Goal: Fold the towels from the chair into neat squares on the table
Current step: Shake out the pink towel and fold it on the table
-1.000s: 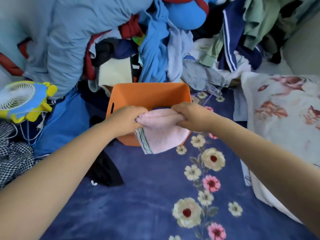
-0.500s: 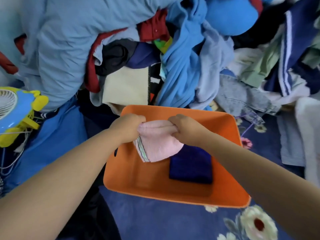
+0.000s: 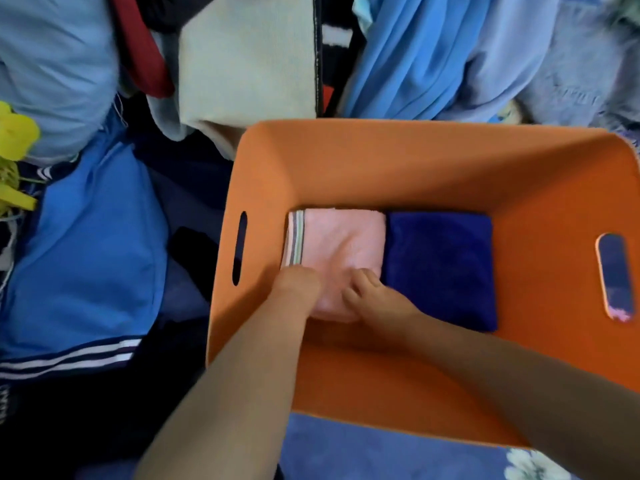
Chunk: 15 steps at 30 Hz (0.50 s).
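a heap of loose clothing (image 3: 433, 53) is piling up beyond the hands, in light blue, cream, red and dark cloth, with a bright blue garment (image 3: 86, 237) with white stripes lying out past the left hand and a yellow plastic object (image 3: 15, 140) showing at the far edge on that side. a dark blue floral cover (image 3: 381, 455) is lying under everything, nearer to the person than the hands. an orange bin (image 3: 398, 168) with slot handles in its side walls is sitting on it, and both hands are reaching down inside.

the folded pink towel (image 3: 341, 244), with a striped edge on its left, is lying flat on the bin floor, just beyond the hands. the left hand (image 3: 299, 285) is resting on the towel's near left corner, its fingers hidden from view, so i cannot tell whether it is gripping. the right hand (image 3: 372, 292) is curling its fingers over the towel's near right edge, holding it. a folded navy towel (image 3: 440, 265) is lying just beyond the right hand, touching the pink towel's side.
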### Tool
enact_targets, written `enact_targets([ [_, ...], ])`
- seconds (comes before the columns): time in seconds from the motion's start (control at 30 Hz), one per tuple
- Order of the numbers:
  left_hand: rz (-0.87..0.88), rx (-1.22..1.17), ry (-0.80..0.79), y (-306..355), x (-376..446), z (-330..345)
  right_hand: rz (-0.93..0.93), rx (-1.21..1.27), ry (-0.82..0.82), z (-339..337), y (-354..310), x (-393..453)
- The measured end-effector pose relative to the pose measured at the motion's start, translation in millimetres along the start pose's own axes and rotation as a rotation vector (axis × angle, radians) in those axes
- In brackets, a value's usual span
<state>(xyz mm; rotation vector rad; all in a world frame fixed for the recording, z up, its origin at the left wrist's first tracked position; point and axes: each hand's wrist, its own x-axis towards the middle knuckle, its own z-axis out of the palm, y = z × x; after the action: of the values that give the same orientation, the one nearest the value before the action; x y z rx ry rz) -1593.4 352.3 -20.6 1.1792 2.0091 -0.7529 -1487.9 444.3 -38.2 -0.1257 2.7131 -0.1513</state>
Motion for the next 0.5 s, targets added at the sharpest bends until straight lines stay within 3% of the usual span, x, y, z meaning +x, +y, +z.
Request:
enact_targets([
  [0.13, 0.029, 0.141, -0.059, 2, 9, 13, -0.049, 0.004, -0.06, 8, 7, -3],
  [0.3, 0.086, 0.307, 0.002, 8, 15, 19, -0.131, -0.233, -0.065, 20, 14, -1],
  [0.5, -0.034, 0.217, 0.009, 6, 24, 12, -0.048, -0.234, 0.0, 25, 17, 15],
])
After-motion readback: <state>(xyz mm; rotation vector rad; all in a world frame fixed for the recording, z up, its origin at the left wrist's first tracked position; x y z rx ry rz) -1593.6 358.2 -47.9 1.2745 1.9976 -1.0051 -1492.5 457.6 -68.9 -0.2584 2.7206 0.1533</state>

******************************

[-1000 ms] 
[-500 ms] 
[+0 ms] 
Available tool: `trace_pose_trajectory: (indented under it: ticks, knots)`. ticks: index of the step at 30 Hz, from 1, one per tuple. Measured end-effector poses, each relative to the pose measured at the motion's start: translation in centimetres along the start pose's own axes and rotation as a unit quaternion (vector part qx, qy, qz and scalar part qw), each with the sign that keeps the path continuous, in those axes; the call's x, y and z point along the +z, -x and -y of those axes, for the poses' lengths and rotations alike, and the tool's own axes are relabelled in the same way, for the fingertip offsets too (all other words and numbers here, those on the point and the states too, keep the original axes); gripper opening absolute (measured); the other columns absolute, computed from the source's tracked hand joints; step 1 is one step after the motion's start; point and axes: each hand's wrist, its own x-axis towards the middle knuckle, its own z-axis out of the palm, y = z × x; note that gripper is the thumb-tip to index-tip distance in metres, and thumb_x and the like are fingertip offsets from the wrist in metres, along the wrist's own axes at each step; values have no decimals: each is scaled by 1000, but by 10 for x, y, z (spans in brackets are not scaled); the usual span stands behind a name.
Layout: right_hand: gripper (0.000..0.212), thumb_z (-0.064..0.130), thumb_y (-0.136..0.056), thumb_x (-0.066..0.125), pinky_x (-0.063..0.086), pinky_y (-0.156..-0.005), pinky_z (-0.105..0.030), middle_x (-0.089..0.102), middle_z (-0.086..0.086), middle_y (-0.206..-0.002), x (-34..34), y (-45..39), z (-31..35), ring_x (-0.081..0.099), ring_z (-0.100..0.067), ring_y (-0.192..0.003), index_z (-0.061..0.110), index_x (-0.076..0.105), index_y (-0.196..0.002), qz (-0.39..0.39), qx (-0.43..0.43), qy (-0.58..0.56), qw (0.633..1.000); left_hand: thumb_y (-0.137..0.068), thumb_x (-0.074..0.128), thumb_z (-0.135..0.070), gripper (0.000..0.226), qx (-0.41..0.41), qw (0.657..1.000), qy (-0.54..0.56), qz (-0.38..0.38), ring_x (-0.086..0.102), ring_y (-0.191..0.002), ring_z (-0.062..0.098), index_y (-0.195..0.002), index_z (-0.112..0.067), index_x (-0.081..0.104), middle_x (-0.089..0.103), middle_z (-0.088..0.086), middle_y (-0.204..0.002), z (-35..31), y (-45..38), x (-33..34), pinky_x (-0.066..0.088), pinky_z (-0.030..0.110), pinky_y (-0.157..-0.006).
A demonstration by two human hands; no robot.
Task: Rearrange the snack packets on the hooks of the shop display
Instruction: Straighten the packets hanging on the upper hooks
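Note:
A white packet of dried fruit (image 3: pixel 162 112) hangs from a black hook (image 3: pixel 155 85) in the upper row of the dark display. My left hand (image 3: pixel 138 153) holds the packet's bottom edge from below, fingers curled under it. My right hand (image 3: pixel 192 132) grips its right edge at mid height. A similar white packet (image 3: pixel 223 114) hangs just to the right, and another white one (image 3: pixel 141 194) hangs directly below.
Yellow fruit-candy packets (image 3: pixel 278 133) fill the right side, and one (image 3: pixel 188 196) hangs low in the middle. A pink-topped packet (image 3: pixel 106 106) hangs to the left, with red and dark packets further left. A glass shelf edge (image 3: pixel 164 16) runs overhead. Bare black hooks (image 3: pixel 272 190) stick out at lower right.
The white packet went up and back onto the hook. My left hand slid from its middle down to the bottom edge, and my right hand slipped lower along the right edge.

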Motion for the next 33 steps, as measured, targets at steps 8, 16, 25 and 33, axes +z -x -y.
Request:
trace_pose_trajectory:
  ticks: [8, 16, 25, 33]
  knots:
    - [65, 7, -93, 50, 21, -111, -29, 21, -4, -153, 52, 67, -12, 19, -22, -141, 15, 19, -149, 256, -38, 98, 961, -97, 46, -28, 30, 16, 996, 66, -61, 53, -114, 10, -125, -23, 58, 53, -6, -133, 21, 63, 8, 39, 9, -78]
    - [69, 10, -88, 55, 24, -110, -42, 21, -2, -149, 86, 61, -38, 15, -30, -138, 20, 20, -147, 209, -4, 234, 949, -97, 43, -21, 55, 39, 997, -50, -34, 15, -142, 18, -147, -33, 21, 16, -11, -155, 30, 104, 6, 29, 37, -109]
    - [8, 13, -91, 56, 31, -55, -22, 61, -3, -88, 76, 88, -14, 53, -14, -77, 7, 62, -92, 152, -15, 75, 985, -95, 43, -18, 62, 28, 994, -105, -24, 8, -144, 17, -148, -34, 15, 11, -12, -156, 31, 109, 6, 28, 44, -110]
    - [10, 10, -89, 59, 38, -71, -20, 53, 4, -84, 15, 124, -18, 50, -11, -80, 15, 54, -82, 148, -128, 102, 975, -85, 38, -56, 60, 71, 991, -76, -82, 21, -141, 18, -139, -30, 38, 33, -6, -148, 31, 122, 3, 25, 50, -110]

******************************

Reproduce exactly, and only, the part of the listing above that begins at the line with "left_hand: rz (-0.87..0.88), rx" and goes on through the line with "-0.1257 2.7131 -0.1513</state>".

  left_hand: rz (-0.87..0.88), rx (-1.22..1.17), ry (-0.80..0.79), y (-306..355), x (-376..446), z (-330..345)
  right_hand: rz (-0.93..0.93), rx (-1.21..1.27), ry (-0.82..0.82), z (-339..337), y (-354..310), x (-393..453)
- The measured end-effector pose relative to the pose measured at the motion's start, translation in millimetres along the start pose's own axes and rotation as a rotation vector (axis × angle, radians) in those axes
- In brackets, a value's usual span
<state>(xyz mm; rotation vector rad; all in a world frame fixed for the recording, z up, its origin at the left wrist's first tracked position; point and axes: each hand's wrist, its own x-axis towards the middle knuckle, its own z-axis out of the palm, y = z × x; after the action: of the values that give the same orientation, the one nearest the value before the action; x y z rx ry rz) -1593.4 352.3 -20.6 1.1792 2.0091 -0.7529 -1487.9 444.3 -38.2 -0.1257 2.7131 -0.1513</state>

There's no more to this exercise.